I read and study. A lot. I love my business and I'm pretty much obsessed with improving myself and learning new skills and methods to bring to my coaching. As a coach, I'm warm, results driven and direct. I don't beat around the bush. Because that isn't going to support you in getting what you want. If you want someone to agree with you and help you stay comfortable, I'm probably not the coach for you.
I’m a Certified Fearless Living Coach (CFLC) and certified fearless trainer (Cft).
I didn’t just give myself a title and hang up a shingle one day (watch out for “coaches” with no coach training). I’m a CFLC – which means I'm an expert on fear and how it screws with your head. I spent almost 2 years getting certified and it was the most challenging and rewarding thing I’ve ever done. I continue to up-level my coaching skills each year by attending additional training and adding new methodologies to my tool kit. I'm also a CFT which means I am licensed to teach 5 of Rhonda Britten's workshops. And they are amazing!
I used to be a scientist.
No kidding, I have a degree in Biological Science and in my past life I worked for a large pharmaceutical company doing drug research.
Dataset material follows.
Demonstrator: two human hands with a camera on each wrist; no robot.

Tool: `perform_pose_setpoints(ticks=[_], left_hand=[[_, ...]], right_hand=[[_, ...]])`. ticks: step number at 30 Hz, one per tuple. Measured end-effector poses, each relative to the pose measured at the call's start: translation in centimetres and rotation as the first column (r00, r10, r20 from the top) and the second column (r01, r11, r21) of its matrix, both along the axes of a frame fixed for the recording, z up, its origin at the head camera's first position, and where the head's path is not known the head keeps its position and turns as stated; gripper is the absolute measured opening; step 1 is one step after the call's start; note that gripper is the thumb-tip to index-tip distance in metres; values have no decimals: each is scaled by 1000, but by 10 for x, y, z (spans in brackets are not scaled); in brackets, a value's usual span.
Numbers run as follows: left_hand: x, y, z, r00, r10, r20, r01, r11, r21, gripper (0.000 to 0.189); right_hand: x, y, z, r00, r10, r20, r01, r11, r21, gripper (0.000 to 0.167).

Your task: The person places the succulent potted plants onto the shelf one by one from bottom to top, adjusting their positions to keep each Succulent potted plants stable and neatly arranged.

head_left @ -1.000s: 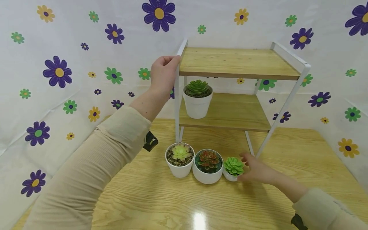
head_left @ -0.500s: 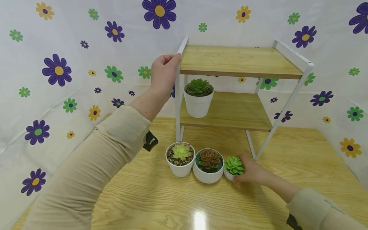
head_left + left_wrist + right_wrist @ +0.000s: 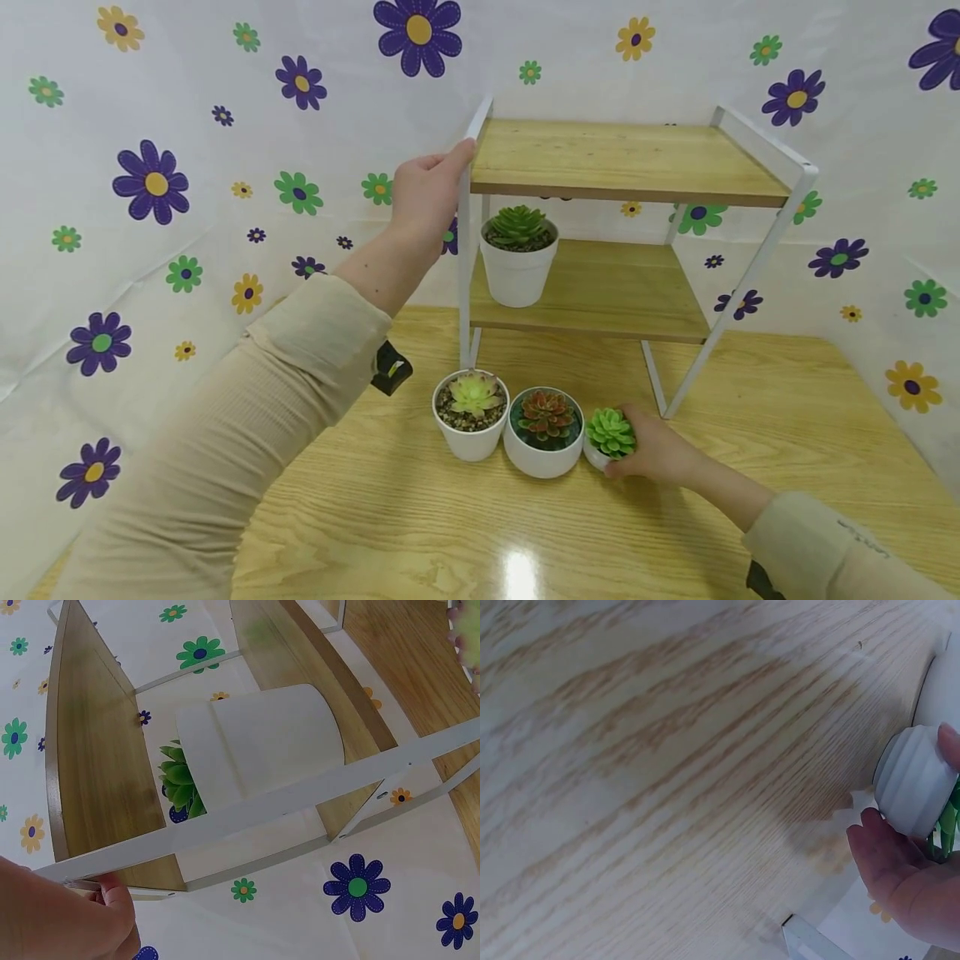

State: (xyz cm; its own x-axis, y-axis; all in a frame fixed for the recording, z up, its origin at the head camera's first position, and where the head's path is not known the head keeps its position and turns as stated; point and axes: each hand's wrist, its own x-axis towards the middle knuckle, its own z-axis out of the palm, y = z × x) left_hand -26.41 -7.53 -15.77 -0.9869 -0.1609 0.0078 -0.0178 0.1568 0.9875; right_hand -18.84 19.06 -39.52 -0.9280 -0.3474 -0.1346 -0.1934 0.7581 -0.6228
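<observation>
My left hand point(image 3: 426, 196) grips the top of the left white metal upright of a two-tier shelf rack point(image 3: 630, 162). In the left wrist view, the thumb and fingers point(image 3: 118, 907) bend around that bar. With my right hand point(image 3: 660, 450) I hold a small bright-green potted succulent point(image 3: 609, 433) on the table, thumb in front and fingers behind. Its ribbed white pot point(image 3: 913, 780) shows in the right wrist view. To its left stand a red-brown succulent point(image 3: 546, 433) in a round white pot and a pale yellow-green succulent point(image 3: 471, 417) in a white pot.
A taller green succulent in a white pot point(image 3: 519, 267) stands at the left end of the rack's lower board point(image 3: 630, 287). The rack stands on a wood-grain table point(image 3: 375, 517). Behind hangs a white cloth point(image 3: 202, 75) printed with flowers.
My right hand has moved slightly left and closed around the small bright-green succulent's pot. The left hand has stayed on the rack's upright. The view has shifted a little.
</observation>
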Motion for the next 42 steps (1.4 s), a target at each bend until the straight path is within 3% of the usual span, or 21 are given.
perform_pose_setpoints(ticks=[8, 16, 21, 25, 30, 35, 42], left_hand=[[0, 0, 0, 1000, 3, 25, -2, 1000, -23, 48], [-1, 0, 0, 1000, 2, -8, -2, 1000, -28, 43], [-1, -1, 0, 1000, -7, -18, 6, 1000, -7, 42], [-2, -1, 0, 1000, -8, -19, 8, 1000, 10, 42], [-2, -2, -1, 1000, -10, -23, 10, 1000, 2, 42], [-2, -1, -1, 1000, -10, -26, 10, 1000, 2, 43], [-2, -1, -2, 1000, -7, -24, 7, 1000, -5, 43]], right_hand=[[1, 2, 0, 999, -26, -20, 26, 1000, 13, 78], [2, 14, 6, 997, -69, -17, 69, 998, -10, 81], [0, 24, 26, 997, -68, -43, 66, 997, -45, 81], [-2, 29, 41, 992, -69, -107, 64, 997, -43, 69], [-1, 32, 68, 992, -57, -111, 55, 998, -24, 72], [-6, 32, 95, 993, -40, -110, 32, 997, -68, 75], [-27, 24, 130, 982, -125, -138, 131, 991, 34, 83]])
I’m an analytical type who sees patterns and collects data. All in the name of making sure you have what you need to rock your career and life.
Vicki's a "Master Coach" WITH over 1,000 coaching hours under her belt. she's been around the block a few times. She's an experienced coach who can get to the heart of the matter quickly.
I'm a Mentor Coach.
I'm part of the Mentor Team at the Fearless Living Institute and I train coaches. I love this part of my job and it's so amazing to contribute to the coaching community in this way.